Patrol car

A Madison County road employee was assaulted last week on Transco Road by a man angered that his dog was hit by a vehicle.

According to a report from the Madison County Sheriff’s Office, Deputy Mason Bennett was dispatched to the scene where he met with the victim who said he was driving a dump truck down Transco when a dog ran out in front of him. He was unable to avoid the animal, which was killed.

Once the dog was hit, the driver said he stopped down the road and when he looked in the mirror he noticed a car flying down the road. It stopped beside his truck. A man got out and jumped in the passenger side of the truck and hit him in the side and back. The victim, who was on the road to install a driveway pipe, said he jumped out of the truck and ran with the man chasing him. He fell down and the man stood over him. A witness at the scene confirmed his story. Bennett and Sgt. Jason Gaddy then went to the accused man’s home and noticed blood in the roadway.

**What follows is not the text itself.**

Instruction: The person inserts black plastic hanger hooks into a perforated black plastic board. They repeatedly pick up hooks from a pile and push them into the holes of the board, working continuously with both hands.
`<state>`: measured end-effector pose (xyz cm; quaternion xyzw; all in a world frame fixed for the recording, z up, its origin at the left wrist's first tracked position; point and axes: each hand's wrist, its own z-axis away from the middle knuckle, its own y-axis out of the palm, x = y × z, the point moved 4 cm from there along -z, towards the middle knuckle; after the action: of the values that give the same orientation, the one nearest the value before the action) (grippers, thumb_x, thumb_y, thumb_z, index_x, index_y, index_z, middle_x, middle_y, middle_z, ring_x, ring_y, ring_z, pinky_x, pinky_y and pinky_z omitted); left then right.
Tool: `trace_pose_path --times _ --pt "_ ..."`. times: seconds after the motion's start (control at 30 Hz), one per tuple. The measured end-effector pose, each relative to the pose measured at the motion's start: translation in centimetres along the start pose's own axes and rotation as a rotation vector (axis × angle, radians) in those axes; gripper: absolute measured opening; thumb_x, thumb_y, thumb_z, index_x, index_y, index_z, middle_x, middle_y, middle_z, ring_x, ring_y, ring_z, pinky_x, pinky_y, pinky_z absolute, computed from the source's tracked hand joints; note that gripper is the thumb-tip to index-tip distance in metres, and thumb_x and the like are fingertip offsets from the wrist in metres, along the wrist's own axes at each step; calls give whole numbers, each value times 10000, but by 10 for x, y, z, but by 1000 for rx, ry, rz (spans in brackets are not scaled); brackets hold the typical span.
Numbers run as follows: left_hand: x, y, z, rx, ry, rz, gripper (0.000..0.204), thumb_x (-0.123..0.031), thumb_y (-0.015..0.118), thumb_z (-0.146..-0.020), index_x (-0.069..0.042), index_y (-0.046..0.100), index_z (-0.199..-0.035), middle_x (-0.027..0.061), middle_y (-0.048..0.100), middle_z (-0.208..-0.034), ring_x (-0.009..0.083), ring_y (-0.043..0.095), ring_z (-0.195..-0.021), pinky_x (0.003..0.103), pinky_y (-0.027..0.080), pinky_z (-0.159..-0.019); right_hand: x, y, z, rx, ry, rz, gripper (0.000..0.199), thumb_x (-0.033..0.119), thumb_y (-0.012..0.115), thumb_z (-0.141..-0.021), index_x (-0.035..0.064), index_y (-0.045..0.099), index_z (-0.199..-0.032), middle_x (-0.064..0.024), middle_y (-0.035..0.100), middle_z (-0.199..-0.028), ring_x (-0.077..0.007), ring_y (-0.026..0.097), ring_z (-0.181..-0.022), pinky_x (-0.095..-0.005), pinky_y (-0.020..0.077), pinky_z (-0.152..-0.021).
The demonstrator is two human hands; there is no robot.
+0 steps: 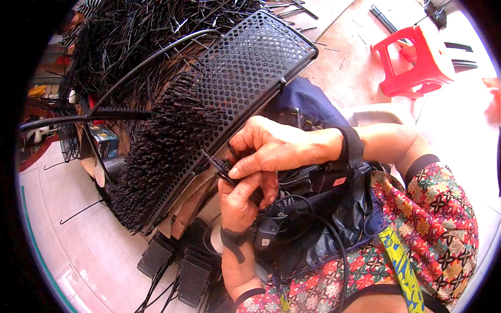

They informed the owner of the dog (a woman there) and her mother that the driver did not hit the dog on purpose and also that there is a leash law in the county.

The accused denied making contact with the victim and the victim later declined to press charges.

The incident was discussed Monday at the county commissioners’ meeting, with board members angered by the assault and saying that any attack against an employee is unacceptable.

“I want to go on record by stating that an assault on our employees will not be tolerated at all,” said BOC chairman Todd Higdon. “This employee is a lot kinder than I am, because I would have filed charges right then…If you are struck, I want charges pressed. We will protect our employees, period….I’m furious about this.”

County attorney Mike Pruett said that charges aren’t tied to the victim’s desire. Charges could still be filed.

“This whole business of it being the victim’s right to press charges or not is television stuff,” he said. “Law enforcement always has the discretion to make an arrest. And the district attorney always has the discretion to pursue or not pursue prosecutions.”

Commissioner Derek Doster said he feels the county should have it in policy that anyone physically assaulting any employee will automatically face criminal charges. He said this will take the pressure off a victim in such a case.

“It removes the question from the employee,” he said. “They’re not put in a position. Their supervisor can tell them that’s not your call.”

Higdon said employees been “dealing with this a lot lately.” Later in the meeting, the BOC heard from recreation department director Shelley Parham, who reported to the board the verbal abuse she had received from travel ball coaches regarding weekend use of recreation fields. Parham said coaches have been told repeatedly that they must sign up and pay a fee to use the fields, but they continue to use the fields and have been verbally abusive to her. The board said the coaches are trespassing and they discussed new signage for the fields, while also telling Parham to call the sheriff’s office whenever anyone is being verbally abusive.


(1) comment

Virginia Moss

If the employee wasn't hurt too badly, I think it's understandable, if not completely unacceptable, the passion on the part of the assailant. Seeing your dog killed is deeply upsetting. It wouldn't have happened if the poor animal had been under control at all times. It was the assailant's fault he lost his dog; the dog was 100% innocent. The understanding employee made the right call, but so has the commission. Take it out of the employee's hands. I did not know there was a county-wide leash law; I made the assumption that there wasn't given the huge number of dogs running free all over and very few are feral.